La nouvelle guerre israélo-américaine contre l’Iran a relancé le débat sur la thèse de la toute-puissance d’un lobby juif qui dirigerait la géopolitique internationale et contrôlerait même la politique des États-Unis et des grands États européens. Le débat fait rage Outre-Atlantique, notamment au sein du mouvement Maga, depuis que le Secrétaire d’État américain Marco Rubio a imprudemment avoué que Washington a été contraint de lancer une attaque préventive contre l’Iran lorsqu’elle a découvert qu’Israël allait attaquer et qu’une riposte iranienne allait causer de nombreuses victimes américaines. Certaines figures de ce mouvement qui constitue la base électorale de Donald Trump, comme Tucker Carlson, s’offusquent que leur pays mène une guerre pour le compte d’Israël.L’argument n’est pas nouveau. Dans leur ouvrage publié en 2007 sur la politique étrangère de leur pays intitulé « Le lobby pro-israélien et la politique étrangère américaine » (La Découverte), deux universitaires américains, John J. Mearsheimer et Stephen M. Walt avaient formulé la même accusation. Ils soutenaient que la politique étrangère américaine était largement soumise aux groupes de pression pro-israéliens et allait à l’encontre des intérêts nationaux des États-Unis. La complicité entre Trump et Netanyahou ne fait que renforcer ces inquiétudes.
Mais, pour certains auteurs, cette thèse ne tient pas compte des nombreux facteurs historiques et psychologiques qui expliquent la « fascination » qu’exerce l’État d’Israël dans l’histoire tragique de l’Europe. Elle ne tient pas compte non plus du contexte historico-religieux de la fondation des États-Unis eux-mêmes, du rôle de l’Ancien Testament dans la construction du nationalisme américain initié par les puritains, où la notion de « Terre promise » est centrale et où l’extermination de la population autochtone (les Amérindiens) n’a suscité, jusqu’à aujourd’hui aucune forme d’états d’âme ou de repentance ou de condamnation morale forte.
On peut noter un parallélisme avec la création d’Israël qui, en plus de la Nakba (l’exil forcé des Palestiniens), a entrainé la mise sous apartheid de ceux qui sont restés. De ce fait, Israël et les États-Unis apparaissent comme des frères jumeaux. Les deux peuples ont subi une persécution religieuse, voire un génocide pour les Juifs, dans une Europe chrétienne et antisémite, mais n’ont pas hésité en retour à en commettre un contre la population souche qu’ils ont trouvée sur ce qu’ils considèrent comme leur « Terre promise ».
Pour un auteur comme George Corm, ces racines communes sont un facteur clé qui explique que les groupes de pression impliqués soient aussi puissants. Le regain de lecture littéraliste de l’Ancien Testament et le poids électoral des nouveaux évangélistes aux États-Unis, totalement favorables à la cause des Juifs en Terre promise, n’ont fait que renforcer la proximité idéologique entre les deux pays. Ce courant évangéliste, dont est issu l’actuel ambassadeur américain en Israël, appuie sans restriction la colonisation des terres occupées depuis 1967 et s’oppose à toute création d’un État palestinien, sans s’embarrasser d’aucune considération de droit international.
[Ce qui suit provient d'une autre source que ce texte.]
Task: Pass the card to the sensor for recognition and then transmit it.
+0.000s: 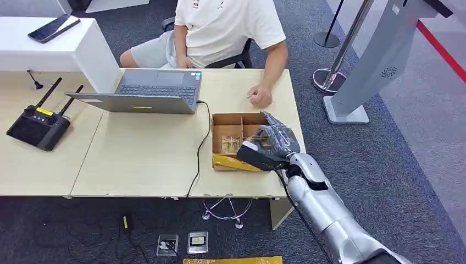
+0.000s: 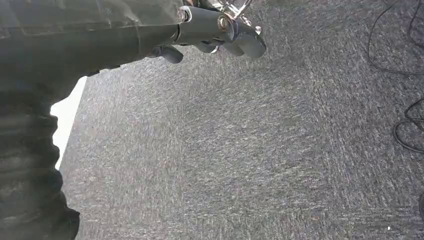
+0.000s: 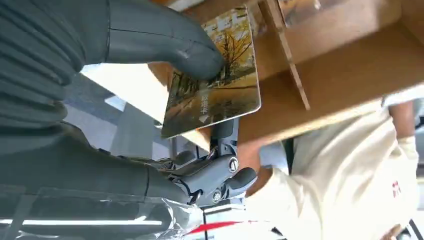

D’un point de vue historique, on peut considérer que Donald Trump n’est que le reflet caricatural de ce messianisme.
Leur soutien à Israël a en réalité des motivations eschatologiques. Dans leur vision du monde, le retour des Juifs en Palestine accélérerait la venue du Messie et la fin du monde. C’est un soutien paradoxal, à la limite antisémite, puisque l’apparition du Messie devrait entraîner la conversion des Juifs ou leur extermination.
Ce soutien inconditionnel à Israël – qui le place au-dessus des normes internationales – est une forme inversée d’antisémitisme, parce que faisant des Juifs une catégorie de l’humanité à part. « Après avoir fait collectivement des Européens de confession juive le repoussoir du mal de vivre provoqué par la modernité, la culture européenne et américaine en fait aujourd’hui, tout autant, mais de façon inverse, une catégorie à part de l’humanité », relève George Corm.
D’après les sondages, pour la première fois, une majorité d’Américains sont plus favorables aux Palestiniens qu’à Israël. Suffisant pour inverser la mainmise du lobby juif sur la politique étrangère américaine ? Rien n’est moins sûr ! L’histoire nous a appris qu’une minorité peut confisquer durablement le pouvoir ou le manipuler à sa guise.